Using Change Data Capture to Solve the Cache Consistency Problem

In this post, we take a look at change data capture (CDC) as a solution for the cache consistency problem. As a visual aid, included below is a brief video demo that will run you through how to push changes from a database to the cache in real time.

Imagine that you have an application that works by retrieving and storing information in a database. To get faster response times, you may utilize an in-memory cache for rapid access to data. However, other applications also make database updates, which leads to a cache consistency problem, and the application now shows out of date or invalid information.

Hazelcast Striim Hot Cache

Hazelcast Striim Hot Cache easily solves issues with cache consistency by using streaming change data capture to synchronize the cache with the database in real time, ensuring the cache and associated application always have the correct data. In the demo video, we have a MySQL database, Hazelcast Cache, and Striim server. We’re using test programs to work with the MySQL database to create, modify, and dump data, and for the Hazelcast cache which can also dump data.

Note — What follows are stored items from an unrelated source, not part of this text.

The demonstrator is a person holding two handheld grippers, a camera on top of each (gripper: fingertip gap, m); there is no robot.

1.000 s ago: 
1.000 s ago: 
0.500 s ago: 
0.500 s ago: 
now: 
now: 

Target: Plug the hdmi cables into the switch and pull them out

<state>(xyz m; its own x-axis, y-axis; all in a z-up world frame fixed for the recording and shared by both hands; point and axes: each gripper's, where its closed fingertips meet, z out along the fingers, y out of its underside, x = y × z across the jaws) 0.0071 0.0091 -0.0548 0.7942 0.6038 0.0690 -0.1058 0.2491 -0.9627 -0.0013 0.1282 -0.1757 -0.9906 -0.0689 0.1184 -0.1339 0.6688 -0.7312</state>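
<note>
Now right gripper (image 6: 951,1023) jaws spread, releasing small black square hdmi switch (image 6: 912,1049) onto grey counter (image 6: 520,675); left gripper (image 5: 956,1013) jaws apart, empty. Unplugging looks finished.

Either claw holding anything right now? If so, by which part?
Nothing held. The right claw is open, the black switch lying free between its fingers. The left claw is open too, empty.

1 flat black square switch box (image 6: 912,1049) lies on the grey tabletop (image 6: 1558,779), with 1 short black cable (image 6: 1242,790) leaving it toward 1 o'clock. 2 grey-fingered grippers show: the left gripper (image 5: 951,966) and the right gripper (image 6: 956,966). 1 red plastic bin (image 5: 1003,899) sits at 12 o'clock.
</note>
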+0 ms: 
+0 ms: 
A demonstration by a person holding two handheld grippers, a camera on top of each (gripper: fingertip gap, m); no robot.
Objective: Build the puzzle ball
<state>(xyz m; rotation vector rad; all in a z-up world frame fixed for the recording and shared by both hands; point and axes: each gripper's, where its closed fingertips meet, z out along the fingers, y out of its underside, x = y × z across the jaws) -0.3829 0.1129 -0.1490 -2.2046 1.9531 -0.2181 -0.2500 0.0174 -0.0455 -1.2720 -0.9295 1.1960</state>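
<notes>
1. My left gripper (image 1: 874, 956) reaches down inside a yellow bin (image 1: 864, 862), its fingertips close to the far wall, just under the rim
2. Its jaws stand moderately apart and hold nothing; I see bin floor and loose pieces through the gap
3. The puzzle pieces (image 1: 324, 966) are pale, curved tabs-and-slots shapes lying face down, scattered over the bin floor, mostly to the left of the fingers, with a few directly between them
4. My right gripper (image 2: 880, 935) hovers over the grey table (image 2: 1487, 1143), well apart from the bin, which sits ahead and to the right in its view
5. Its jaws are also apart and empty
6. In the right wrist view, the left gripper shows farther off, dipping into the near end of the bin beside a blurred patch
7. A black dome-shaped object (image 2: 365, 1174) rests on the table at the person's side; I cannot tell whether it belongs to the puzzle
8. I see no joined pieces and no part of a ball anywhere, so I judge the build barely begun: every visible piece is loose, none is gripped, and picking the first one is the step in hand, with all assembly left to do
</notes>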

We start by creating a table using the test code and loading it with data. We then use Striim to load the data from the database into the Hazelcast cache. Next, we create a CDC flow from the database and use this to deliver live changes into the cache. We run continuous modifications against a database which are replicated to the cache.

After some time, we dump the database and the cache to files and run a diff to prove that they are the same. In the demo, you’ll see the use of wizards to simplify the CDC setup and delivery to Hazelcast, real-time CDC from the database, real time delivery of change to synchronize the cache, and a real-time custom monitoring of the whole solution.

The first thing we need to do is set up the demo by using our test program to create a table in the MySQL database. Next, we use the test code to insert 200,000 rows of data. To perform the initial load from database to cache, we need a data flow. We use a database reader to extract data from MySQL, which we configure for MySQL instance and test table.

The target is a Hazelcast writer, which is configured to map the table data into our cache. To load the cache, we need to deploy it and start the application, which streams the table data from the database into the cache. The cache now has 200,000 entries. For Hot Cache, we need to set up change data capture to stream live database data to the cache.

First, we can figure properties to connect to the MySQL database, and Striim checks to make sure CDC will work properly. We will tell you if the configuration needs changing and what to do. You can then browse and select tables of interest.

Next, you enter the Hazelcast cluster information and mapping information in the form of a file linking database tables to cache objects. The last step finalizes the configuration of the Hazelcast target. The wizard results in a data flow from the MySQL CDC source to the Hazelcast target.

When deployed and started, the cache is synced with modifications from database change. We run some modifications in the form of inserts, updates, and deletes against the table. We see the table size, which we compare with the number of entries in the cache. Both the table and cache have 180,551 records.

If we dump the MySQL data from the database into a file and do the same with the cache data into a different file, we can do a diff between the two files with no results, proving that they are the same. In both cases, the Striim can also monitor the data flow using a separate data flow for analytics and fully customizable dashboards to meet your business requirements.

Cache Consistency

Are you having issues with cache consistency? Download Striim for Hazelcast to try it out yourself, or chat with a Striim technologist by scheduling a demo to learn more.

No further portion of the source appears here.